I would like each line of the data that holds the word "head" copied out.

[Data section]
####################

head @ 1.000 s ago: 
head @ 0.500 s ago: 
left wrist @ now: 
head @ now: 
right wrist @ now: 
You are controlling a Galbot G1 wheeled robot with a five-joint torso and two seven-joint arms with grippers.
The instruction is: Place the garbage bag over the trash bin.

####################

[Response to this exercise]
head @ 1.000 s ago: 
head @ 0.500 s ago: 
head @ now: 

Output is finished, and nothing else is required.